▶ _Task description_
Give back all the data exactly as it was written.

▶ _Source data_
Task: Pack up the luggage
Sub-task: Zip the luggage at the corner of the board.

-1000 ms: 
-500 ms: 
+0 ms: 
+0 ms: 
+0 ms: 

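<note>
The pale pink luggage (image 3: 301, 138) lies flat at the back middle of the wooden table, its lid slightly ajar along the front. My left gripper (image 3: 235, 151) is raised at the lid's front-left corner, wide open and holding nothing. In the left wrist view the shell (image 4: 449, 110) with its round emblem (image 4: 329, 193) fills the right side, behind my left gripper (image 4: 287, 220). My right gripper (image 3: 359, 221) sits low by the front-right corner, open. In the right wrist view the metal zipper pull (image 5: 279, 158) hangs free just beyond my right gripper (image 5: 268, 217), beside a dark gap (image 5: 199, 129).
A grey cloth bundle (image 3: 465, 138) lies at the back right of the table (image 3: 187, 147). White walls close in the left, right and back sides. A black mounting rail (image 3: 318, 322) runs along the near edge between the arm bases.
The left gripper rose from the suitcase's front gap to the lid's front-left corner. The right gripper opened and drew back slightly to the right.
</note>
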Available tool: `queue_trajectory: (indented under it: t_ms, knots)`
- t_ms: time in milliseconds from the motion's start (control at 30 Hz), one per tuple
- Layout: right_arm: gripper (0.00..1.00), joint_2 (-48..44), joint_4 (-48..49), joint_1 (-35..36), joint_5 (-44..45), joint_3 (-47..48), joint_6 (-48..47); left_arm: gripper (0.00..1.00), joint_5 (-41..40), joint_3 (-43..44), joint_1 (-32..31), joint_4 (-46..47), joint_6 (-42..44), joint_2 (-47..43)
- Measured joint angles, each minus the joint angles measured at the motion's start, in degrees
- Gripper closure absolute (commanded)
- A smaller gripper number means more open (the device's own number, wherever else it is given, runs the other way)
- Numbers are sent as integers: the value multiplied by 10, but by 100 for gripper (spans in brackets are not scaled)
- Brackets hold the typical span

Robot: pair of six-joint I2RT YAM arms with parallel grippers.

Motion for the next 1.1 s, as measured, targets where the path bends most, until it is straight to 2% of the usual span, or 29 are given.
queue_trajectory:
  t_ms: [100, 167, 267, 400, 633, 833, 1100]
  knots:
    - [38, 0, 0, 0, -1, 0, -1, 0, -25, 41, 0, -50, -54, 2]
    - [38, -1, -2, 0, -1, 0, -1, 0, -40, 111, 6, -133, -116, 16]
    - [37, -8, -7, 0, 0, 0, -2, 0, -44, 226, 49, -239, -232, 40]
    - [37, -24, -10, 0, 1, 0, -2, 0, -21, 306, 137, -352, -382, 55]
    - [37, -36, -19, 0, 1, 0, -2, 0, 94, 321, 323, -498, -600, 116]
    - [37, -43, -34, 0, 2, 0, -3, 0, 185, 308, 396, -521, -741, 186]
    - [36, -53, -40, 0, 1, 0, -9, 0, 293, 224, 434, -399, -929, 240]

▶ _Your solution_
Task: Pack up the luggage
Sub-task: Zip the luggage at the corner of the board.

-1000 ms: 
-500 ms: 
+0 ms: 
+0 ms: 
+0 ms: 

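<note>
The pale pink luggage (image 3: 301, 138) lies flat at the back middle of the wooden table, its lid slightly ajar along the front. My left gripper (image 3: 235, 151) is raised at the lid's front-left corner, wide open and holding nothing. In the left wrist view the shell (image 4: 449, 110) with its round emblem (image 4: 329, 193) fills the right side, behind my left gripper (image 4: 287, 220). My right gripper (image 3: 359, 221) sits low by the front-right corner, open. In the right wrist view the metal zipper pull (image 5: 279, 158) hangs free just beyond my right gripper (image 5: 268, 217), beside a dark gap (image 5: 199, 129).
A grey cloth bundle (image 3: 465, 138) lies at the back right of the table (image 3: 187, 147). White walls close in the left, right and back sides. A black mounting rail (image 3: 318, 322) runs along the near edge between the arm bases.
The left gripper rose from the suitcase's front gap to the lid's front-left corner. The right gripper opened and drew back slightly to the right.
</note>
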Available tool: `queue_trajectory: (indented under it: t_ms, knots)`
- t_ms: time in milliseconds from the motion's start (control at 30 Hz), one per tuple
- Layout: right_arm: gripper (0.00..1.00), joint_2 (-48..44), joint_4 (-48..49), joint_1 (-35..36), joint_5 (-44..45), joint_3 (-47..48), joint_6 (-48..47); left_arm: gripper (0.00..1.00), joint_5 (-41..40), joint_3 (-43..44), joint_1 (-32..31), joint_4 (-46..47), joint_6 (-42..44), joint_2 (-47..43)
- Measured joint angles, each minus the joint angles measured at the motion's start, in degrees
- Gripper closure absolute (commanded)
- A smaller gripper number means more open (the device's own number, wherever else it is given, runs the other way)
- Numbers are sent as integers: the value multiplied by 10, but by 100 for gripper (spans in brackets are not scaled)
- Brackets hold the typical span

Robot: pair of six-joint I2RT YAM arms with parallel grippers.

Motion for the next 1.1 s, as measured, targets where the path bends most, until it is straight to 2% of the usual span, or 29 are given.
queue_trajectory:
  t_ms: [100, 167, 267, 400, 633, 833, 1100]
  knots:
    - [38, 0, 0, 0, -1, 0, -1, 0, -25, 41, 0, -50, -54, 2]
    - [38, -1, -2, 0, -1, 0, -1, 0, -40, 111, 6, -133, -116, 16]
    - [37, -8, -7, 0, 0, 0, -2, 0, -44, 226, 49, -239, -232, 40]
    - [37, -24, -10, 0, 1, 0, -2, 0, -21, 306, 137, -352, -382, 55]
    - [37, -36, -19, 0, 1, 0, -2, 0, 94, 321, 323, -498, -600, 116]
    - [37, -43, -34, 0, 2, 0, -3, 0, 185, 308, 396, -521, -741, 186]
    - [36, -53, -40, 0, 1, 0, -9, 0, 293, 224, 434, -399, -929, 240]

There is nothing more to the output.